[Saved data entries]
= = = = = = =
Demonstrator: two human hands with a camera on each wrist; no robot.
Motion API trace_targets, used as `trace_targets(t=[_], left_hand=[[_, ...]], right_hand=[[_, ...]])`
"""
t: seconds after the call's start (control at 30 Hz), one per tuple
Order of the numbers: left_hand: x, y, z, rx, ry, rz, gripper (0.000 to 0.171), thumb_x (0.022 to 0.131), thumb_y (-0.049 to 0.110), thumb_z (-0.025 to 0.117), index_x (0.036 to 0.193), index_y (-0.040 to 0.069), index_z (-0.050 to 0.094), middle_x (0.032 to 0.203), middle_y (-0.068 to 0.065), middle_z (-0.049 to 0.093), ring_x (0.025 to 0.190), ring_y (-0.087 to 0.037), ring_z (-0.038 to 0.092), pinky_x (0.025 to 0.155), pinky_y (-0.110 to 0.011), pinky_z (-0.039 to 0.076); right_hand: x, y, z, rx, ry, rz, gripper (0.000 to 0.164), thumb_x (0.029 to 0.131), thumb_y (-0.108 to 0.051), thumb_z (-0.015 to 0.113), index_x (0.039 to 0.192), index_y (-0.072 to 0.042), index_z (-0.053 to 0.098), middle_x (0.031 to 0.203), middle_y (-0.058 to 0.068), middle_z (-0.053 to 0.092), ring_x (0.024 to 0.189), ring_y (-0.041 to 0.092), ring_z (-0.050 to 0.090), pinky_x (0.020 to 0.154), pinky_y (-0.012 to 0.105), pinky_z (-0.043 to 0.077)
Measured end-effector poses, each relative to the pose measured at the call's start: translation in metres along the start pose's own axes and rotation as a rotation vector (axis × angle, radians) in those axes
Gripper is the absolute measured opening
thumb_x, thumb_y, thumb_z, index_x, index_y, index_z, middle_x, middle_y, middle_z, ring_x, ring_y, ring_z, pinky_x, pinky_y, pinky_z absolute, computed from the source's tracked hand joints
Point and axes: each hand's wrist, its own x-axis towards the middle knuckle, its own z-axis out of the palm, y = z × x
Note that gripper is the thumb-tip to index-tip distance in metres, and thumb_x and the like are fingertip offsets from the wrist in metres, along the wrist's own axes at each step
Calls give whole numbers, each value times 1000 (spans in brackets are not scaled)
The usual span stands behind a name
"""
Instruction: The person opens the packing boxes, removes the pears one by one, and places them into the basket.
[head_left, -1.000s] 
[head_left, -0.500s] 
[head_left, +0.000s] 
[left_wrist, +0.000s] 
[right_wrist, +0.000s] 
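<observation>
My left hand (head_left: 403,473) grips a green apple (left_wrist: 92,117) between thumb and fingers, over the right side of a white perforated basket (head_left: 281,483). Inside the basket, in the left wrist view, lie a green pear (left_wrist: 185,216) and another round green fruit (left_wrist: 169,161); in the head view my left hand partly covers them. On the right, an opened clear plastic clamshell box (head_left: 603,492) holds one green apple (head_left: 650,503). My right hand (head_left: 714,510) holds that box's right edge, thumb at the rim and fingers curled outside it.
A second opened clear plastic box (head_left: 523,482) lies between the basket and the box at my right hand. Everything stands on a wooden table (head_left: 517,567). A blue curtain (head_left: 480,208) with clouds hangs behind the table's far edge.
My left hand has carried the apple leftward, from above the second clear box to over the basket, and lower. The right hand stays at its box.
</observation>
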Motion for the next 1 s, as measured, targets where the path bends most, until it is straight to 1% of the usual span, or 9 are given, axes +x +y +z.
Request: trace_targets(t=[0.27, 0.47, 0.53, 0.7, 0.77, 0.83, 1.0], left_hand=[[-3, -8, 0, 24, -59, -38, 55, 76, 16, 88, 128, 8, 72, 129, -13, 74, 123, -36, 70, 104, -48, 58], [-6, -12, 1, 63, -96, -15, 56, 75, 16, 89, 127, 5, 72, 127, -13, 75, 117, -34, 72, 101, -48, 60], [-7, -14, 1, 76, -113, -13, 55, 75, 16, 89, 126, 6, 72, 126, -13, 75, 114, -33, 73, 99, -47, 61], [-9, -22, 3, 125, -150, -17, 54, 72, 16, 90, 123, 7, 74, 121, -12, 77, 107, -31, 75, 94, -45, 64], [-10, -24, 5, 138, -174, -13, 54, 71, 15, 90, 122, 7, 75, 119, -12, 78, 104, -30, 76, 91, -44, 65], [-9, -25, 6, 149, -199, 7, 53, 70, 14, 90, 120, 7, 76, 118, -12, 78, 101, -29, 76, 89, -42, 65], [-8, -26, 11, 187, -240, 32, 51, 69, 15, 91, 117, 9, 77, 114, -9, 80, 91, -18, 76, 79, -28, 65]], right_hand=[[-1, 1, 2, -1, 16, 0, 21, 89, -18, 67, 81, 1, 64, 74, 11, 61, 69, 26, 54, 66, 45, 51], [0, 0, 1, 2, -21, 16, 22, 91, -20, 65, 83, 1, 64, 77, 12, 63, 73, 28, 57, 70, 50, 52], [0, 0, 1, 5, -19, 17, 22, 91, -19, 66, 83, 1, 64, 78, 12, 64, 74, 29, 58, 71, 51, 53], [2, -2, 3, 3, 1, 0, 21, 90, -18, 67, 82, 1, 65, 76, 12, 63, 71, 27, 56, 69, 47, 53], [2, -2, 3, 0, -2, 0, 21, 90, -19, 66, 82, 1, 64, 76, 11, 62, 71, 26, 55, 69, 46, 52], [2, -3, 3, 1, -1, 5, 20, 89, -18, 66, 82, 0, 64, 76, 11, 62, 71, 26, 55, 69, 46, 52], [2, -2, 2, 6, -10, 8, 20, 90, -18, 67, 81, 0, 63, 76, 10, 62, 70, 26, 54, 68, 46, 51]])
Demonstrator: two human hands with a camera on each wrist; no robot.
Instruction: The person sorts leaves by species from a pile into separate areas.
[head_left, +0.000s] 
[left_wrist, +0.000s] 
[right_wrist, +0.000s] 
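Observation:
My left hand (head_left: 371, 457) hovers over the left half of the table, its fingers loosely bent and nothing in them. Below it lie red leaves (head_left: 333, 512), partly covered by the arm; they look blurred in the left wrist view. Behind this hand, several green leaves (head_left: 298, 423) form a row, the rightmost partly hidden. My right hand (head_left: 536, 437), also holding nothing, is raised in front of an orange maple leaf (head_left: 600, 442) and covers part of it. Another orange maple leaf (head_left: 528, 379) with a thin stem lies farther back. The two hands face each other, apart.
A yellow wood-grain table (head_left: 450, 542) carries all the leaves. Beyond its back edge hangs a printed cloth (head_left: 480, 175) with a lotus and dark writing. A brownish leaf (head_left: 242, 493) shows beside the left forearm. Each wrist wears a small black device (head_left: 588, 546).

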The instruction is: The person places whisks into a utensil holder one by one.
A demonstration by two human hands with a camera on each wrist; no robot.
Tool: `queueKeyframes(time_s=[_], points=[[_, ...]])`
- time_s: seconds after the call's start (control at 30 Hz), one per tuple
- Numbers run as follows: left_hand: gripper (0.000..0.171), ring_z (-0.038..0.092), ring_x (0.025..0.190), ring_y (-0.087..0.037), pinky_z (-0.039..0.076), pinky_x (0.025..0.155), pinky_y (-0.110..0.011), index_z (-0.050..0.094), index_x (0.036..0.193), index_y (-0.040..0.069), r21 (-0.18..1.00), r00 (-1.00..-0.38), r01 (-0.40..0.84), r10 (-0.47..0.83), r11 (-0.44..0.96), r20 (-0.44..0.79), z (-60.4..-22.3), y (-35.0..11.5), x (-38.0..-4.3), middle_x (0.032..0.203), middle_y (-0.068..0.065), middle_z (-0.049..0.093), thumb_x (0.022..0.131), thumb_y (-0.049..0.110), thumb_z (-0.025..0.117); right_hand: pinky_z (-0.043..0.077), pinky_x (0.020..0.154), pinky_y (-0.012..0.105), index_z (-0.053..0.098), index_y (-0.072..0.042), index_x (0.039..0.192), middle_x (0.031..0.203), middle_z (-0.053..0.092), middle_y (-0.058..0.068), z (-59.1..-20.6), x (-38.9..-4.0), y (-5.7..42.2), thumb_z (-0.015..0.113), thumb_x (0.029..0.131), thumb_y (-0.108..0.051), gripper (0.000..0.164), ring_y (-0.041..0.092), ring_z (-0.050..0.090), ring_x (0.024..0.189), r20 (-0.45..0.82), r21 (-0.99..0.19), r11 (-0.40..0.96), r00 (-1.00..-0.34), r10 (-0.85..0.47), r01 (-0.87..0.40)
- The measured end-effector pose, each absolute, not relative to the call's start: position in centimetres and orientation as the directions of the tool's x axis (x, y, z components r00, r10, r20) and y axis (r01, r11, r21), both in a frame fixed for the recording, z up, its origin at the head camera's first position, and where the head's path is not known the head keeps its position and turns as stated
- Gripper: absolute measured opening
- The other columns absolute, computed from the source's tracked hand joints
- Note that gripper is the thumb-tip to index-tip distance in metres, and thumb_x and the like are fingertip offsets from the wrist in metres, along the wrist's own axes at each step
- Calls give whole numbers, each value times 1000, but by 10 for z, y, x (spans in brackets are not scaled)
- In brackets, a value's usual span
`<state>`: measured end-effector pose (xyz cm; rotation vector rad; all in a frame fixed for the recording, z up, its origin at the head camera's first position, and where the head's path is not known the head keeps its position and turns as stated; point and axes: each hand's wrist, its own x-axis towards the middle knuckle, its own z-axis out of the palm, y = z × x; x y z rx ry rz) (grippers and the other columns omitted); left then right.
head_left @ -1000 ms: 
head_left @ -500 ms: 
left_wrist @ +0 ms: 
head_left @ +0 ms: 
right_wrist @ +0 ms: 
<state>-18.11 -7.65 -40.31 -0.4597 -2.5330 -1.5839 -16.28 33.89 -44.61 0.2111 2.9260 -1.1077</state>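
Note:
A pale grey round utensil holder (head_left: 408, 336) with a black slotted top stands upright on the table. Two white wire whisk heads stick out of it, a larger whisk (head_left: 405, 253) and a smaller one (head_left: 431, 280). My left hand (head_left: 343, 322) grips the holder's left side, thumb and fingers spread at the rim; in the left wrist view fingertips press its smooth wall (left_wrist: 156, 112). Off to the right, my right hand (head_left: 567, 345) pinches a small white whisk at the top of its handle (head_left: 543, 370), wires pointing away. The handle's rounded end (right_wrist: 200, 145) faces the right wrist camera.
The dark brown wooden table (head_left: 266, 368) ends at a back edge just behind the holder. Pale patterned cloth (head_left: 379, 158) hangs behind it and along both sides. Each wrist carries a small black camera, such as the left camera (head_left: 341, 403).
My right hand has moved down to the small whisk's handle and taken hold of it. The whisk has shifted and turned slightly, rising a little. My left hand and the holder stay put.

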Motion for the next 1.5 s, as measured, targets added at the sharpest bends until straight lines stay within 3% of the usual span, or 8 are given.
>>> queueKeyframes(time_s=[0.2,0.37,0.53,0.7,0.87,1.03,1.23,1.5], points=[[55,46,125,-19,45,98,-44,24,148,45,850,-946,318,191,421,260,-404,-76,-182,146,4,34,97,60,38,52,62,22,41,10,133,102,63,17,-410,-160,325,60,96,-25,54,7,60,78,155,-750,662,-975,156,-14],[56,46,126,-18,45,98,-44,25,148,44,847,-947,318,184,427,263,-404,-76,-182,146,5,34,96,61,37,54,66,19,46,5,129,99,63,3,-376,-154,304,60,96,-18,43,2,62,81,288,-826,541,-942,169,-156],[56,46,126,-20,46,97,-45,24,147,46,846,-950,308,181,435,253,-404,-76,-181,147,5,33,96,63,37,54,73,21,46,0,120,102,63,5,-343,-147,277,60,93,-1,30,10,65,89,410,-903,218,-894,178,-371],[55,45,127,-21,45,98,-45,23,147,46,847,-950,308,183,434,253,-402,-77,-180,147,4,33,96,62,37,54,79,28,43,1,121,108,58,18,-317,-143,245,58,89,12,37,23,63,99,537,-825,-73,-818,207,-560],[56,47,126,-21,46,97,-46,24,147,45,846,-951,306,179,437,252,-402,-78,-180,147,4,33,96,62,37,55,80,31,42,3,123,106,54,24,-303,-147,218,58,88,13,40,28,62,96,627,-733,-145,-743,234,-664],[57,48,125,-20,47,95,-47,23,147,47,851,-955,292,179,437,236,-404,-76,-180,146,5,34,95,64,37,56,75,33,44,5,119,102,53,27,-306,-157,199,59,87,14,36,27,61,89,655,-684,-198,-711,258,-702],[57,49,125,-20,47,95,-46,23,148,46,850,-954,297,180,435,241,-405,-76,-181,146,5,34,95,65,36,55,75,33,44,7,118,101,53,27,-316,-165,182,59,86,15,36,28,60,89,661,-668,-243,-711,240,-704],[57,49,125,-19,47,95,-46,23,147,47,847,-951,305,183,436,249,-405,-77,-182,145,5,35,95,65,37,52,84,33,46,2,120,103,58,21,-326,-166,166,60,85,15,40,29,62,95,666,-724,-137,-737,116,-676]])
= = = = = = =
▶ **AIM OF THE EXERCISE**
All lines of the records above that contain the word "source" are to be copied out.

▶ **EXERCISE SOLUTION**
thumb_x, thumb_y, thumb_z, index_x, index_y, index_z, middle_x, middle_y, middle_z, ring_x, ring_y, ring_z, pinky_x, pinky_y, pinky_z absolute, computed from the source's tracked hand joints
- The other columns absolute, computed from the source's tracked hand joints

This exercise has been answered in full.